Eunice Song, executive director of the Korean American Coalition, said in a statement to City News Service that she views the 1992 riots as the moment when Korean people living in Los Angeles had their identity "reborn as Korean Americans."



"They began communicating with their communities and formed community organizations to bridge cultural gaps and advocate for themselves out of necessity," she said, adding that the Korean community "transformed itself from insular observers to active political stakeholders within Koreatown today."



Garcetti said Thursday that 1992 was "both a trauma and a turning point for our city -- a moment of pain and destruction from which we emerged stronger and more resilient."



"In the last three decades, we have made progress to build a city where resources, opportunity and hope are available for all. On this 30th anniversary, let's remember the lessons from 1992 to forge a better and more prosperous Los Angeles for everyone who calls this city home,'' he added.



But the widespread calls for unity come as a Loyola Marymount University survey released Thursday said that roughly 68% of respondents found it very or somewhat likely that riots or other disturbances like those that occurred in 1992 will occur in the next five years -- the highest percentage in the history of the survey, which has been conducted regularly since 1997.

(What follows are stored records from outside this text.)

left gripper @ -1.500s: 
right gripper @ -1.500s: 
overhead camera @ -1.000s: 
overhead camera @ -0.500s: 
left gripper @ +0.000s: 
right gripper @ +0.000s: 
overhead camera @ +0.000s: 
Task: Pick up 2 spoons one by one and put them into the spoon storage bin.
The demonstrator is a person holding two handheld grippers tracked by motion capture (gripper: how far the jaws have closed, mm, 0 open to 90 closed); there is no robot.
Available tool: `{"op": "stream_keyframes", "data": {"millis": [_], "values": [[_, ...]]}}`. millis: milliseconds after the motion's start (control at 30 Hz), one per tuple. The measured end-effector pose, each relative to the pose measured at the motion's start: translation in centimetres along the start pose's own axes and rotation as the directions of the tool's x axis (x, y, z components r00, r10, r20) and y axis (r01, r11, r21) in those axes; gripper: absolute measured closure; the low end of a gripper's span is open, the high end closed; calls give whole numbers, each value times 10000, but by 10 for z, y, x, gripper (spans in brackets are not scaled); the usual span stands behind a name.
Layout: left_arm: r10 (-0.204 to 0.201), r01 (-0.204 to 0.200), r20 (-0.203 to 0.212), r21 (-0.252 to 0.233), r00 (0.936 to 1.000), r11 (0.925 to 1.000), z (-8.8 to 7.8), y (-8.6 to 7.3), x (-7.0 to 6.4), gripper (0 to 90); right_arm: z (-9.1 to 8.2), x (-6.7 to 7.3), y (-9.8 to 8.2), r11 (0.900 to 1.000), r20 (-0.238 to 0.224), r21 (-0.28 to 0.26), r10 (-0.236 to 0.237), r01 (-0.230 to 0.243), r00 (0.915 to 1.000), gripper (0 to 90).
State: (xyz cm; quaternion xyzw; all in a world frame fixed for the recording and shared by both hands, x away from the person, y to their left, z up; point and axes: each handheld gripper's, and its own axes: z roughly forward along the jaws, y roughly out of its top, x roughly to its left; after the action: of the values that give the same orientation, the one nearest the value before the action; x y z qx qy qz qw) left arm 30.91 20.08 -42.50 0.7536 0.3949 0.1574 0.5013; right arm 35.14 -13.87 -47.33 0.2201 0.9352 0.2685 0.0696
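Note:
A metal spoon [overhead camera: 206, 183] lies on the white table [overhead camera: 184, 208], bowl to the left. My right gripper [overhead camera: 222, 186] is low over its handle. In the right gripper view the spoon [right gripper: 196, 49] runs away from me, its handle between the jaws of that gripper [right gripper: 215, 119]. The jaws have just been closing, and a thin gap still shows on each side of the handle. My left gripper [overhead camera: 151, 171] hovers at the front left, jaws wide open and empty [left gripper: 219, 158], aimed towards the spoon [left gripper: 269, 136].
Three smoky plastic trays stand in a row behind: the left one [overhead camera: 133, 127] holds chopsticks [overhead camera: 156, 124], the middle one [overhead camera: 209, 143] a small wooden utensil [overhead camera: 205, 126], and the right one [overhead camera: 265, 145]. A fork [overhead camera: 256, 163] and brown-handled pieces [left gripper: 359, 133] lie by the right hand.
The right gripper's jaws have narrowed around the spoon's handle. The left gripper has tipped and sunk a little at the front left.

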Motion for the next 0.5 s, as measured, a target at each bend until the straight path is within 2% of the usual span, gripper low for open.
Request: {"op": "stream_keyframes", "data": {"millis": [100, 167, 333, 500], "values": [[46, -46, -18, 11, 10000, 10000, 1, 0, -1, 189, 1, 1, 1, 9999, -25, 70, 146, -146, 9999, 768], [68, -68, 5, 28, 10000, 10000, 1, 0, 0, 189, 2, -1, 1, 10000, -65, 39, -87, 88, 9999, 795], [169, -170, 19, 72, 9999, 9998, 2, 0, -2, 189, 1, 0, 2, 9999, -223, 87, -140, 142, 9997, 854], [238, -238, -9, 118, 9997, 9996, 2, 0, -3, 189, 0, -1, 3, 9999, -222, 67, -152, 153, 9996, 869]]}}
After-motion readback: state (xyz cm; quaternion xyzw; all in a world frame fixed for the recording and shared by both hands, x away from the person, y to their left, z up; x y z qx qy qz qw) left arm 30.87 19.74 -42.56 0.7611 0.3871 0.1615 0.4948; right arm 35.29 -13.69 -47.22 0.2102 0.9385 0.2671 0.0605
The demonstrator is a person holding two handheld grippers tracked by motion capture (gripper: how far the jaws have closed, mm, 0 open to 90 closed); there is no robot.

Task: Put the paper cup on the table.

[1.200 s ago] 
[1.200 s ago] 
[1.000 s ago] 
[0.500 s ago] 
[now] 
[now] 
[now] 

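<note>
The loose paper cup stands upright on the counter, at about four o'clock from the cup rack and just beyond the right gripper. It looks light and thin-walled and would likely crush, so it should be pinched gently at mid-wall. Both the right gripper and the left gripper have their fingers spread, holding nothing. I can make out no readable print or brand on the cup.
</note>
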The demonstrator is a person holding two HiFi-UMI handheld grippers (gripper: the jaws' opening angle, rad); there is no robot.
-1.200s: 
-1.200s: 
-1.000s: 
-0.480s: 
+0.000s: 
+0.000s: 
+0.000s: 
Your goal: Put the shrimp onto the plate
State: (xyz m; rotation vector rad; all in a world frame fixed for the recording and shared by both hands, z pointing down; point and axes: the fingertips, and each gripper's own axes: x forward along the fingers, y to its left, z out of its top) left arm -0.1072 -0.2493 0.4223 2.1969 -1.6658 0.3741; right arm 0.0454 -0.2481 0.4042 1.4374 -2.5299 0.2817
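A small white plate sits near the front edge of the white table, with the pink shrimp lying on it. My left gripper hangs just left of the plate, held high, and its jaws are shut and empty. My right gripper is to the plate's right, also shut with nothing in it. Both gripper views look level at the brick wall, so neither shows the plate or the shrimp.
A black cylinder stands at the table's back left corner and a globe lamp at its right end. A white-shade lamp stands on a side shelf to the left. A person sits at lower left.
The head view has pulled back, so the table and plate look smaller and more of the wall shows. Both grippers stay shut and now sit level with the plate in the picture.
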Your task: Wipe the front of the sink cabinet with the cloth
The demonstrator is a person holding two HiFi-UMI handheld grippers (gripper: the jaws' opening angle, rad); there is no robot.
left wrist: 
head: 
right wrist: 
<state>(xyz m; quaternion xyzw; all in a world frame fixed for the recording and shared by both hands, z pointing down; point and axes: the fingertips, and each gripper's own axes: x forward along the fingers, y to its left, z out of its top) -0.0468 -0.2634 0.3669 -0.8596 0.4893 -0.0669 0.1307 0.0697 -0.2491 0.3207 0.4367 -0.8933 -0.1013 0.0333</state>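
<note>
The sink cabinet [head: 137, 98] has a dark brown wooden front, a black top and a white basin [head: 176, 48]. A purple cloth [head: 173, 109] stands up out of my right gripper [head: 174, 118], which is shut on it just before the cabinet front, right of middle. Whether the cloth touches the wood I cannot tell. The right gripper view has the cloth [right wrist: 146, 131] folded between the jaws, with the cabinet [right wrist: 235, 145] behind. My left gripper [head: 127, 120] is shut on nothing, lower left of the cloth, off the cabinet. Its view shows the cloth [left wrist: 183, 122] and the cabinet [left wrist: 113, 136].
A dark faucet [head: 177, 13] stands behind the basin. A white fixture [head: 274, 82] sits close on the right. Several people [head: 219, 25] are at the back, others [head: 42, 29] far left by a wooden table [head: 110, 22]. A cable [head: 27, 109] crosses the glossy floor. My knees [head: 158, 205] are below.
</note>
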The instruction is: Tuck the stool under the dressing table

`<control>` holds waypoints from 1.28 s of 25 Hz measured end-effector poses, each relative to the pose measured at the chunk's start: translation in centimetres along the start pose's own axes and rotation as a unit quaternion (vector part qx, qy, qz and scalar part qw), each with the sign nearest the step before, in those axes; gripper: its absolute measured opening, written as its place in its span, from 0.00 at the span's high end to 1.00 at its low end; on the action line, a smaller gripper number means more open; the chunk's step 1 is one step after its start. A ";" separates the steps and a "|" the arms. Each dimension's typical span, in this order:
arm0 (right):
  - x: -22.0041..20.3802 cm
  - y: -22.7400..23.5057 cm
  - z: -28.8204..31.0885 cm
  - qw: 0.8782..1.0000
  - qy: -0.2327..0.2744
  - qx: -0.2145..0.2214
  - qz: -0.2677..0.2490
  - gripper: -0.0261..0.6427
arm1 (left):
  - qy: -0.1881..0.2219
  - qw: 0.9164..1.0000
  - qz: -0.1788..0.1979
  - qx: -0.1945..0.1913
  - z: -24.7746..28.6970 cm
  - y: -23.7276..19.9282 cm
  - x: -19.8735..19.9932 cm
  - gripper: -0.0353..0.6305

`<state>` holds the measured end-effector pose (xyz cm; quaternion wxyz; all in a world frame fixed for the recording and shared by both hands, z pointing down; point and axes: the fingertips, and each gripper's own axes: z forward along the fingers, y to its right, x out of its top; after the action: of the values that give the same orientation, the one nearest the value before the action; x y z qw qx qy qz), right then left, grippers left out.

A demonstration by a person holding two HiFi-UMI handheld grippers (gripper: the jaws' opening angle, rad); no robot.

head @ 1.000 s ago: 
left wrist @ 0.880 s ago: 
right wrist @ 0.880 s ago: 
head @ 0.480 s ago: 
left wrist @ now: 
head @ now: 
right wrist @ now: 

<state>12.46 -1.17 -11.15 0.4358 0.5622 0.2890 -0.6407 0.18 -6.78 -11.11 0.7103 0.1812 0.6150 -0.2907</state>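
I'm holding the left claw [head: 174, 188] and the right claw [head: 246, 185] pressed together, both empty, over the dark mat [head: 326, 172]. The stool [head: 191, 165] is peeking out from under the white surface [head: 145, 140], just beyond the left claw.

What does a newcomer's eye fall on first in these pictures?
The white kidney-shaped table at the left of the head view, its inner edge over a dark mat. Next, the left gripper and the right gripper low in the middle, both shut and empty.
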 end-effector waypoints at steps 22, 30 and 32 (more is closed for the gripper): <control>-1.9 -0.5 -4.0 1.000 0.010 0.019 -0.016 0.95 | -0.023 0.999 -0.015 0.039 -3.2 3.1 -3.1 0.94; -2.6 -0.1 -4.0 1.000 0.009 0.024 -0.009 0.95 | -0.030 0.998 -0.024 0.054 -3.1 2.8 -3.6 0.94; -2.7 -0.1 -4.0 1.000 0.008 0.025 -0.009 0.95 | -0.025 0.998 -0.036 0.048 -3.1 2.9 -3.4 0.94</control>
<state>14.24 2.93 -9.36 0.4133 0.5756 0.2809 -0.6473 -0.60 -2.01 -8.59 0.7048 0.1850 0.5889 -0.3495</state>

Bass, who is running for mayor this year, said she was "pretty shocked" by the survey's results, and added that "we absolutely cannot allow things to get so bad for people to be so despondent and so desperate that they tear up the city. We can't have that happen again."



She also noted that similarities between 1992 and now include a real sharp economic divide between those at the top and those at the bottom struggling to not fall off a cliff.''



"If you look back at any of the pictures of the looting, you can see that people are stealing basic goods," Bass said. "They're stealing food. They're stealing diapers. They're stealing milk. They're trying to survive.



"And the similarity with now is that we're in another situation where the economic divide is really large," she said.



The "most dramatic expression of that," she added, is the homelessness crisis in Los Angeles -- where the city's most recent count, in 2020, found that more than 41,000 people were living on the street. Bass said she believes the count conducted this January will likely show that about 50,000 people are unhoused in Los Angeles, once the count's results are released over summer.



L.A. City Councilman Herb Wesson, who represents areas of South Los Angeles and Koreatown -- which suffered disproportionate property damage during the riots -- told City News Service that the results of the LMU survey make sense considering the mass protests in the U.S. and internationally following George Floyd's murder by a Minneapolis police officer in 2020.



"The only way to reduce the odds of something like that occurring is for people to feel that they're given a fair shake, that everybody starts at the same starting line and ... people see what is perceived to be positive changes where it related to equity and fairness," Wesson said.



The councilman also said, remembering the time ahead of the 1992 riots, that the public was "guardedly optimistic that the right action was going to occur because this was really the first time that there was some actual video footage of something like this.''



"I think that when it came out, the community was highly disappointed. ... They may have been more disappointed because this time they had hope."



Wesson on Friday will gave opening remarks for a virtual screening of the 1994 documentary "The Fire This Time," which chronicles Los Angeles leading up to and during the riots. The screening is organized by the Los Angeles Public Library.